Denaturing gradient gel electrophoresis (DGGE)
For DGGE analyses of Desulfotomaculum-derived 16S rRNA fragments, RT-PCR (from temperature gradient incubations) or PCR (from T-MPN) were conducted with primers DEM116F and DEM1164R for 30 cycles, as described above. The products were purified and used as template for a second PCR reaction with the general bacterial DGGE primers 341F (including a 40 nt 5′-terminal GC-clamp, Muyzer et al., 1993) and 907R (Lane, 1991). For the second PCR reaction, thermocycling consisted of initial denaturation at 94 °C for 1 min, 20 cycles of 94 °C for 40 s, 57 °C for 40 s and 72 °C for 1 min, and a final elongation step at 72 °C for 10 min.

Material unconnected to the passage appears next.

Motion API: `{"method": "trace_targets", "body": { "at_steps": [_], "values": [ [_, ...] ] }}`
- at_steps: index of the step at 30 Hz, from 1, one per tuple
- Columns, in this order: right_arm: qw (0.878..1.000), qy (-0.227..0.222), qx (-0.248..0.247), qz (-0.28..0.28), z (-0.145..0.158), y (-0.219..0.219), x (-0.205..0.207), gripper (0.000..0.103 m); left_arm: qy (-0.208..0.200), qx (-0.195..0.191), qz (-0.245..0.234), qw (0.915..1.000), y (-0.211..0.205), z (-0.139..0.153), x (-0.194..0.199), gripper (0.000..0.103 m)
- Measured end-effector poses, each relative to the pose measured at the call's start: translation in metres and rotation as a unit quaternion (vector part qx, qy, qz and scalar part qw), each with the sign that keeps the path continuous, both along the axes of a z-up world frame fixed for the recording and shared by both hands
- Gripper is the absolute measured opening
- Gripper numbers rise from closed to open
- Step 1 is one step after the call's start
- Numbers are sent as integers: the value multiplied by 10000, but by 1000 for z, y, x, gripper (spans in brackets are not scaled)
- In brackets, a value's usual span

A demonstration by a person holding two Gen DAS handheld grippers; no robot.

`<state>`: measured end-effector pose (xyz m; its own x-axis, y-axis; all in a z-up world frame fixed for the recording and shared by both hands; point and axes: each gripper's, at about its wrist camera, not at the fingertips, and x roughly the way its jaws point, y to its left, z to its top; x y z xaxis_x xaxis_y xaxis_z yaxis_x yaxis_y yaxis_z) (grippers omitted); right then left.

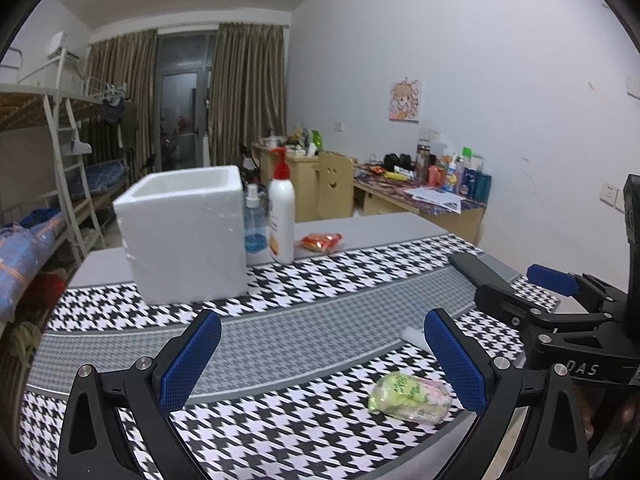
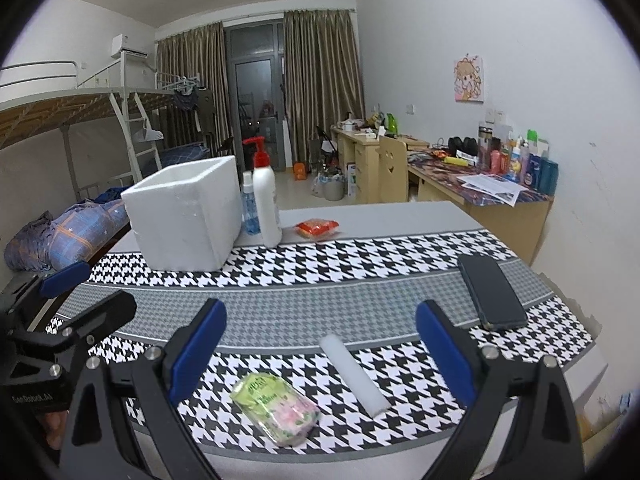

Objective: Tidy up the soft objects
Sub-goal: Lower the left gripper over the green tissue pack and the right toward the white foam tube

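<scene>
A green and pink tissue pack point(image 1: 409, 397) point(image 2: 277, 409) lies near the table's front edge. A white foam strip point(image 2: 354, 372) lies right of it; only its end point(image 1: 413, 336) shows in the left wrist view. A red snack packet point(image 1: 320, 242) point(image 2: 317, 227) lies at the back. A white foam box point(image 1: 185, 234) point(image 2: 185, 215) stands open-topped at back left. My left gripper point(image 1: 322, 360) is open and empty above the cloth, the pack just inside its right finger. My right gripper point(image 2: 320, 348) is open and empty over the pack and strip.
A white pump bottle point(image 1: 281, 216) point(image 2: 266, 201) and a blue spray bottle point(image 1: 254, 224) point(image 2: 249, 208) stand right of the box. A black phone point(image 2: 491, 291) lies at right. The houndstooth cloth point(image 1: 328, 280) point(image 2: 360, 256) covers the table. Bunk beds at left, desks at right.
</scene>
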<state>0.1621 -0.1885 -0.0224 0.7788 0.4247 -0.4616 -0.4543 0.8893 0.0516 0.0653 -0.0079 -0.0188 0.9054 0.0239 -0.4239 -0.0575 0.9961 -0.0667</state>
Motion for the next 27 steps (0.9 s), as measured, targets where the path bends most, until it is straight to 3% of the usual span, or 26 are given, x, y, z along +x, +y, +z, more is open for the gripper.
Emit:
{"method": "trace_targets", "body": {
  "at_steps": [27],
  "values": [
    [9978,589,-165,-242,-40,-25,21,98,755,21,-423,9962,-30,-40,31,102]
  ]
}}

DGGE was performed on 8% acrylamide gels with a 20–80% urea and formamide denaturing gradient (100% denaturant was 7 M urea and 40% (v/v) deionized formamide). Gels were run in 60 °C Tris-acetate-EDTA buffer for ca. 15 h at 100 V, then stained with SybrGold (Invitrogen, Naerum, Denmark) for visualization under UV light (Gel Doc XR, Bio-Rad, Copenhagen, Denmark).
For the samples derived from T-MPN incubations, visible bands were excised and reamplified using the DGGE primer pair (without the GC-clamp on the forward primer), purified (GenElute PCR Clean-Up Kit) and sequenced using the reverse primer. The DGGE banding pattern of the samples from the temperature gradient incubations was subjected to non-metric multidimensional scaling analysis (Legendre and Legendre, 1998) using metaMDS of the vegan package (Oksanen et al., 2010). The analysis was based on the presence/absence of DGGE bands that occurred in more than one sample and used a Jaccard distance measure. The variables of temperature and incubation time were fitted as z-scores.
Results
Identification of distinct communities of thermophilic Desulfotomaculum at different temperatures
Germination of SRB endospores was induced by incubating pasteurized Aarhus Bay sediment between 28 and 85 °C as slurries that were either amended with organic substrates or left unamended (Figures 1a and b, respectively). Under either condition, two temperature optima for sulfate reduction emerged during a 5-day incubation period. Broad temperature-activity distributions with optima between 45 and 60 °C were apparent in both conditions after 24 and 72 h. After 120 h of incubation, a second optimum at ca. 70 °C was observed. Seventy degrees Celsius was also the highest incubation temperature at which sulfate reduction could be measured. Sulfate reduction was detected at 28 °C, the lowest temperature tested, but only after 72 and 120 h in both amended and unamended incubations. The amount of sulfate reduced at temperatures below 40 °C was smaller than at higher temperatures. Organic substrate amendment promoted 5 to 10-fold higher sulfate reduction (Figures 1a and b).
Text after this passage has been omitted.